Elsa saat ini berusia dua puluh empat tahun. Dahulu Elsa berasal
dari panti asuhan kasih ibu yang terletak di Bandung. Elsa datang di pantai
asuhan tersebut dalam kondisi yatim piatu. Ayah kandungnya meninggal karena
kecelakaan kerja, ketika Elsa masih berusia dua tahun, sedangkan ibu kadungnya
meninggal setahun kemudian karena sakit. Karena keluarga besar berada dalam
kondisi ekonomi yang pas-pasan akhirnya Elsa diserahkan pada panti asuhan
tersebut.
Ketika Elsa genap berusia empat tahun datanglah keluarga Keita ke
panti asuhan tersebut. Kedatangan mereka bermaksud untuk mengadopsi seorang
anak, karena mereka sudah selama delapan tahun dalam pernikahannya belum memiliki
momongan. Di panti asuhan mereka di temui oleh ibu Retno. Sebelum bu Retno mengijinkan
mengadopsi anak, terlebih dahulu bu Retno menjelaskan peraturan dan proses yang
rumit dalam pengadopsian anak jika yang mengadopsi adalah warga negara asing.
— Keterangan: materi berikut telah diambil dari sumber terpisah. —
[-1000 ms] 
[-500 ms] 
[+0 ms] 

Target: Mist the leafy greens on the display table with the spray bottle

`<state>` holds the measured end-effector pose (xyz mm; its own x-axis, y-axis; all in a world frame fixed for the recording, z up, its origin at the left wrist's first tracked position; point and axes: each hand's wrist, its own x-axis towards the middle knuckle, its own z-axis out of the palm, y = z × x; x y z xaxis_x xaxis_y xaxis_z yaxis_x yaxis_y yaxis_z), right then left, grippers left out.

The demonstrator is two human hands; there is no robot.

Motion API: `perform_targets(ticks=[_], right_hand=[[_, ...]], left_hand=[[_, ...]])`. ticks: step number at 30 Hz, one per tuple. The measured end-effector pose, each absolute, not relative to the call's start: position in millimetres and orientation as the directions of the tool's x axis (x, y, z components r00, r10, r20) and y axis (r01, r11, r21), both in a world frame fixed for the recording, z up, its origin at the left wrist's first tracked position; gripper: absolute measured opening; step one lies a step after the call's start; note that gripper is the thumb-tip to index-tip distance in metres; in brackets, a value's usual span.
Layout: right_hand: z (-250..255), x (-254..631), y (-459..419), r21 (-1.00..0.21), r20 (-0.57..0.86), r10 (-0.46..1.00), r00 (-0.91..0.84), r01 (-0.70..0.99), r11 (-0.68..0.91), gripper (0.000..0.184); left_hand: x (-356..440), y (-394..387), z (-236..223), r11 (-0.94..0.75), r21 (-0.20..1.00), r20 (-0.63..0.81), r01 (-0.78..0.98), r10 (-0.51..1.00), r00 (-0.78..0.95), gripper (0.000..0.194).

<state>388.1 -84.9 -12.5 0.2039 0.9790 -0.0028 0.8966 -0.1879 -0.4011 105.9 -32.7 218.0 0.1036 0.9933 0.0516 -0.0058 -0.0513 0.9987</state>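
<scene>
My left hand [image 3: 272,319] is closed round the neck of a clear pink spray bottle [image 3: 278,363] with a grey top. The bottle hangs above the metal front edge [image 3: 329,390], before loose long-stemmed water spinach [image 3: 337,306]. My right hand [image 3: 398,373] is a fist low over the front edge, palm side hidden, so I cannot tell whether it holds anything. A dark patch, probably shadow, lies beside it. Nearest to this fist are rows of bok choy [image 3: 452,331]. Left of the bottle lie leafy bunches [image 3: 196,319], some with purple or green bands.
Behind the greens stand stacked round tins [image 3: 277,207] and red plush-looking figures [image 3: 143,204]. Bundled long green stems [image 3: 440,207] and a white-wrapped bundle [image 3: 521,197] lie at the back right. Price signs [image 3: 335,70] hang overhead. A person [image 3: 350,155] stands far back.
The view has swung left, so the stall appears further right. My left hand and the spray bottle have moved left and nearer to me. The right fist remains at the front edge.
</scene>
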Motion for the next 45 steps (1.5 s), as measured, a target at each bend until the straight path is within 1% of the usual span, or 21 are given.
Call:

Keluarga Keita tidak keberatan dengan menjalani proses pengadopsian apabila
mereka telah merasakan ada yang cocok untuk diadopsi.
Yuki Keita adalah dosen yang berasal dari Jepang namun mengajar di
universitas terkenal di Bandung. Dia seorang laki-laki yang berkulit putih,
berambut cepak, tingginya sekitar 168 cm, usianya saat ini adalah tiga puluh
delapan tahun dia juga selalu berpakain rapi.
Sedangkan istrinya Harumi adalah sosok wanita yang ramah dan murah
senyum. Dia memiliki rambut yang selalu dia ikat dan sedikit bergelombang, kulitnya
putih bersih, tingginya sekitar 162 cm, pakaiannya juga selalu modis namun
sopan. Saat ini Harumi berusia tiga puluh enam tahun.
Keluarga Keita ingin mengadopsi anak yang berasal dari keturunan Indonesia
karena dia berencana menetapkan selamanya di Indonesia. Karena Keita dan sang
istri telah jatuh cinta dan nyaman berada di Indoesia.
Setelah berkujung di panti asuhan beberapa kali akhirnya Keita dan
Harumi memutuskan ingin mengadopsi gadis kecil berambut lurus sebahu dengan
poni yang bernama Elsa Amelia. Elsa semula tidak mau namun dengan kegigihan dan
ketulusan hati Keita dan Harumi yang datang berkali-kali dan mendekatinya khirnya
Elsa mau untuk diadopsi.
Keluarga Keita sangat bahagia dengan kedatangan gadis kecil yang
menambah kehangatan dikeluarganya. Empat tahun berlalu ternyata keluarga Keita dilimpahi kebahagian yang tak
terduga. Harumi yang telah memasuki usia kepala empat puluh tahun justru
dipastikan mengandung oleh dokter yang memeriksanya. Karena sebelumnya Harumi
muntah-muntah di pagi hari dan badannya terasa lemas tidak berdaya.
Bayi yang ditunggu-tunggu itu akhirnya terlahir ke dunia ini
dengan wajah yang sangat cantik disertai
kulit putih bersih yang diberi nama Miyaki. Elsa tidak pernah merasa tersaingi
dengan kehadiran Miyaki. Elsa justru bahagia dengan lahirnya bayi mungil karena
Elsa akan memiliki adik dan Elsa berjanji akan menjaga dan merawat adiknya
dengan baik.
Kebahagian selalu menyelimuti keluarga tersebut. Tidak ada yang
__ADS_1
berubah perlakuan Keita dan Harumi kepada Elsa. Mereka justru merasa dengan
adanya Elsa justru memberikan berkah untuk keluarga tersebut.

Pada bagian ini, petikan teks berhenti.